LGTM

> On Jul 18, 2019, at 8:24 AM, Driesprong, Fokko <fo...@driesprong.frl> wrote:
> 
> Thank you Ryan, I have a few comments on Github. Looks good to me.
> 
> Cheers, Fokko
> 
> Op do 18 jul. 2019 om 11:58 schreef Ryan Skraba <r...@skraba.com 
> <mailto:r...@skraba.com>>:
> Hello!  I'm motivated to see this happen :D
> 
> +Zoltan, the original author.  I created a PR against apache/avro master 
> here: https://github.com/apache/avro/pull/589 
> <https://github.com/apache/avro/pull/589>
> 
> I cherry-picked the commit from your fork, and reapplied spotless/checkstyle. 
>  I hope this is the correct way to preserve authorship and that I'm not 
> stepping on any toes!
> 
> Can someone take a look at the above PR?  
> 
> Best regards, 
> 
> Ryan
> 
> On Tue, Jul 16, 2019 at 11:58 AM Ismaël Mejía <ieme...@gmail.com 
> <mailto:ieme...@gmail.com>> wrote:
> Yes probably it is overkill to warn given the examples you mention.

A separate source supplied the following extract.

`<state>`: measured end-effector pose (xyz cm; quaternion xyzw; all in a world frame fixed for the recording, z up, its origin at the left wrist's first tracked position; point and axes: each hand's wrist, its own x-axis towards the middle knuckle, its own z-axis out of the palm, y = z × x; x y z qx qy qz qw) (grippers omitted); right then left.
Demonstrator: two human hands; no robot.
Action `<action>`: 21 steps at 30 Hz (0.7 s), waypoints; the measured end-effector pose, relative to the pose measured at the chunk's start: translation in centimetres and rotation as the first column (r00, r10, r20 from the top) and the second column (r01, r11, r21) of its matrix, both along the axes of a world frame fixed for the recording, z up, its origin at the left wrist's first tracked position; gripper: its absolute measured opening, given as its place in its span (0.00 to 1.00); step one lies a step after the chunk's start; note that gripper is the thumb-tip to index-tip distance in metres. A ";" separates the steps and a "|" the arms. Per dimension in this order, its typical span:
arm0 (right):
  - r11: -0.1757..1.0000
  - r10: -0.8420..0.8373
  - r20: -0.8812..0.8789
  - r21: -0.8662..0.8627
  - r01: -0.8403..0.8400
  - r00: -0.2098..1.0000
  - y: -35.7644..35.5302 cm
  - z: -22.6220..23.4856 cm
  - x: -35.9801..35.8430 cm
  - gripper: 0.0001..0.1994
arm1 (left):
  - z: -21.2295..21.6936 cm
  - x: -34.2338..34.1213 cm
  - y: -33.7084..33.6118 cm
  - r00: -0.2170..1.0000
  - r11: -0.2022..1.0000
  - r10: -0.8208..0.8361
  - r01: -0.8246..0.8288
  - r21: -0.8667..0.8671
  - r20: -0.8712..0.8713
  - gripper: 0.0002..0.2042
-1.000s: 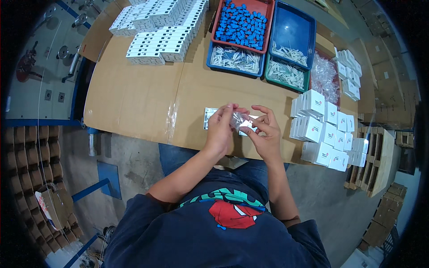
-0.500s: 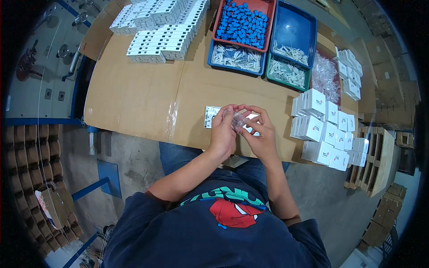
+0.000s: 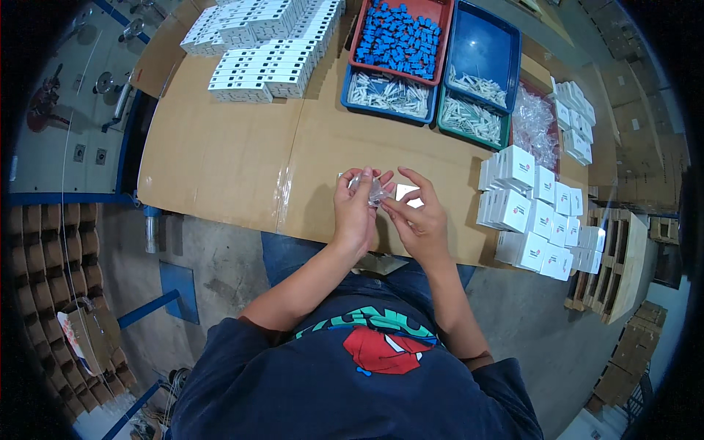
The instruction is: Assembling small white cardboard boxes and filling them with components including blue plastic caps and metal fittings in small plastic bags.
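Note:
A small clear plastic bag point(image 3: 377, 192) is held between my two hands, above the cardboard-covered table near its front edge. My left hand point(image 3: 354, 214) grips the bag between thumb and fingers. On the other side, my right hand point(image 3: 421, 221) pinches the bag's edge with thumb and a fingertip, its other fingers raised. What the bag contains, if anything, is too small to make out. Behind my right hand a white piece point(image 3: 407, 193) lies on the cardboard, partly hidden. A corner of a printed white item shows just behind my left hand.
Printed white boxes point(image 3: 264, 73) are stacked at the back left. Trays hold blue connectors point(image 3: 396, 40) and white plastic pins point(image 3: 473, 121); a blue tray point(image 3: 484, 44) stands beside them. Clear bags point(image 3: 534, 125) fill a bin at right, near stacked small white boxes point(image 3: 513, 209).
Both hands have shifted slightly left with the plastic bag. My right hand has drawn a little away from my left, and more of the white piece behind it shows.

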<state>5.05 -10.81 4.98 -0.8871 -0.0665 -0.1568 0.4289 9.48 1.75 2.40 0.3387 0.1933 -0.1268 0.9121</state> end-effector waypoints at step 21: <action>0.995 -0.075 -0.071 0.056 0.080 0.995 -0.7 -1.3 0.5 0.11 | -1.4 -0.4 0.3 0.998 0.997 -0.046 0.044 0.070 0.031 0.12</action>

> Also your argument towards reusing the mature (and battle tested)
> combination of Schema.Parser + String serialization makes sense.
> 
> Adding this to 1.9.1 will be an extra selling point for projects
> wanting to migrate to the latest version of Avro so it sounds good to
> me but you should add it to master and then we can cherry pick it from
> there.
> 
> 
> On Tue, Jul 16, 2019 at 11:16 AM Ryan Skraba <r...@skraba.com 
> <mailto:r...@skraba.com>> wrote:
> >
> > Hello!  Thanks to the reference to AVRO-1852. It's exactly what I was 
> > looking for.
> >
> > I agree that Java serialization shouldn't be used for anything 
> > cross-platform, or (in my opinion) used for any data persistence at all.  
> > Especially not for an Avro container file or sending binary data through a 
> > messaging system...
> >
> > But Java serialization is definitely useful and used for sending instances 
> > of "distributed work" implemented in Java from node to node in a cluster.  

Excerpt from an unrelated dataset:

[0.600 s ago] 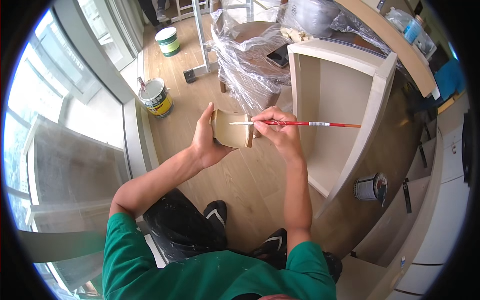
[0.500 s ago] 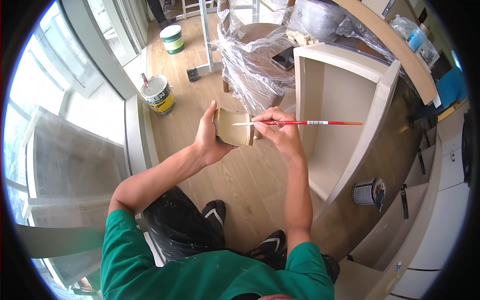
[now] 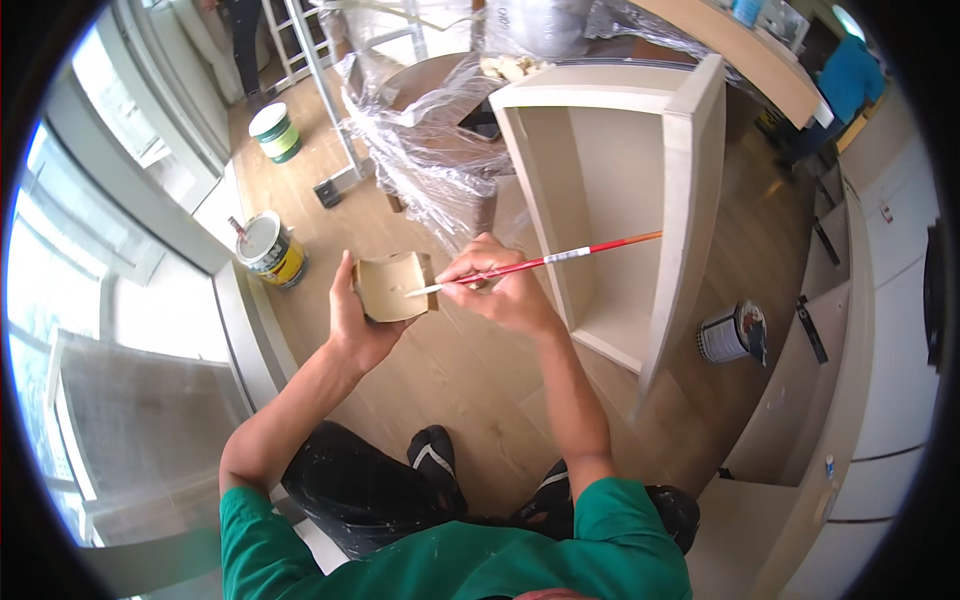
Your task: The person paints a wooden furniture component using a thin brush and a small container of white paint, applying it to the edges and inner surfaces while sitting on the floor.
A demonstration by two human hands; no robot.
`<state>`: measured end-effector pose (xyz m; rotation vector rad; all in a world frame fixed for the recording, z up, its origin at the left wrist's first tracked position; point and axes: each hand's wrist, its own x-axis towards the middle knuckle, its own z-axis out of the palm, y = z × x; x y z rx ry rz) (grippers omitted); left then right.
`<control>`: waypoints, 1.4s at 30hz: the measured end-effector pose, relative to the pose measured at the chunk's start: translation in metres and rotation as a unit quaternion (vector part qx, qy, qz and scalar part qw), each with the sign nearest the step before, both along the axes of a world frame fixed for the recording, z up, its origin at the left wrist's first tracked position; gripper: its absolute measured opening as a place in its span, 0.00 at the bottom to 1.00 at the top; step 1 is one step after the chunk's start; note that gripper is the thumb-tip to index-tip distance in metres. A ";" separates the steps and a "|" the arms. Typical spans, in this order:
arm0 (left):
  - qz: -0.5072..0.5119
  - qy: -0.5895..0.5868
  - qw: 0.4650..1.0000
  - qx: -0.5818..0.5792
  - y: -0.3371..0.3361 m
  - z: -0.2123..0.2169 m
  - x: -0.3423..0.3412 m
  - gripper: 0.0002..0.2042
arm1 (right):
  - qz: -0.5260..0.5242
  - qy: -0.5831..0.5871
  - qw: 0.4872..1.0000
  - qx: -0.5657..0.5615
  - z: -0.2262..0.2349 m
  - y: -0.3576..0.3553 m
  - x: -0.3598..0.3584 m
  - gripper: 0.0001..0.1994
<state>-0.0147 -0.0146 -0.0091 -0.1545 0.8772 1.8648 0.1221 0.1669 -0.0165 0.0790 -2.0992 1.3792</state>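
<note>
My left hand (image 3: 352, 322) holds a small beige cardboard piece (image 3: 392, 287), cupped like a little tray, in front of me. My right hand (image 3: 500, 290) grips a thin red-handled paintbrush (image 3: 560, 259). Its pale tip rests on the cardboard piece and the long handle points to the right, across the open front of a beige shelf unit (image 3: 690, 180).
An open paint can (image 3: 270, 250) stands on the wood floor at the left, a green-banded bucket (image 3: 275, 132) farther back. A small tin (image 3: 730, 333) sits right of the shelf unit. Plastic-wrapped furniture (image 3: 440, 150) and a ladder (image 3: 320, 90) stand behind. A window wall runs along the left.
The view has shifted a little. The brush tip stays on the cardboard piece, and both hands keep their hold.
</note>
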 end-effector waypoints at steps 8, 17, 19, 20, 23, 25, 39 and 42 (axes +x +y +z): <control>0.098 0.023 0.995 -0.018 0.002 0.000 -0.012 0.31 | -0.048 0.108 0.993 -0.012 -0.020 -0.002 -0.008 0.04; 0.154 0.053 0.987 0.009 -0.001 0.001 -0.019 0.29 | -0.212 0.195 0.957 -0.038 -0.058 0.015 -0.016 0.04; 0.157 0.064 0.985 0.007 -0.001 0.006 -0.016 0.29 | -0.292 0.229 0.923 0.105 -0.065 0.056 0.000 0.06; 0.146 0.068 0.987 0.015 0.001 0.007 -0.016 0.28 | -0.272 0.219 0.936 0.046 -0.062 0.071 0.001 0.07; 0.116 0.072 0.990 0.023 0.001 0.007 -0.011 0.28 | -0.208 0.184 0.956 -0.094 -0.068 0.100 0.006 0.08; 0.101 0.070 0.992 0.039 0.006 0.004 -0.009 0.27 | -0.158 0.171 0.966 -0.110 -0.075 0.117 0.002 0.08; 0.047 0.029 0.998 0.028 0.010 0.006 -0.001 0.26 | -0.126 0.079 0.985 -0.083 -0.062 0.121 0.010 0.08; 0.042 0.018 0.998 0.031 0.008 0.007 -0.001 0.25 | -0.122 0.069 0.986 -0.087 -0.062 0.122 0.005 0.09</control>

> > I'm not too worried about existing connectors -- we can see that each 
> > framework has "solved" the problem one at a time.  In addition to Flink, 
> > there's 
> > https://github.com/apache/beam/blob/master/sdks/java/core/src/main/java/org/apache/beam/sdk/io/AvroUtils.java#L29
> >  
> > <https://github.com/apache/beam/blob/master/sdks/java/core/src/main/java/org/apache/beam/sdk/io/AvroUtils.java#L29>
> >  and 
> > https://github.com/apache/spark/blob/3663dbe541826949cecf5e1ea205fe35c163d147/external/avro/src/main/scala/org/apache/spark/sql/avro/AvroOutputWriterFactory.scala#L35
> >  
> > <https://github.com/apache/spark/blob/3663dbe541826949cecf5e1ea205fe35c163d147/external/avro/src/main/scala/org/apache/spark/sql/avro/AvroOutputWriterFactory.scala#L35>.
> >
> > Specifically, I see the advantage for user-defined distributed functions 
> > that happen to carry along an Avro Schema -- and I can personally say that 
> > I've encountered this a lot in our code!
> >
> > That being said, I think it's probably overkill to warn the user about the 
> > perils of Java serialization (not being cross-language and requiring 
> > consistent JDKs and libraries across JVMs).  If an error occurs for one of 
> > those reasons, there's a larger problem for the dev to address, and it's 
> > just as likely to occur for any Java library in the job if the environment 
> > is bad.  Related, we've encountered similar issues with logical types 
> > existing in Avro 1.8 in the driver but not in Avro 1.7 on the cluster... 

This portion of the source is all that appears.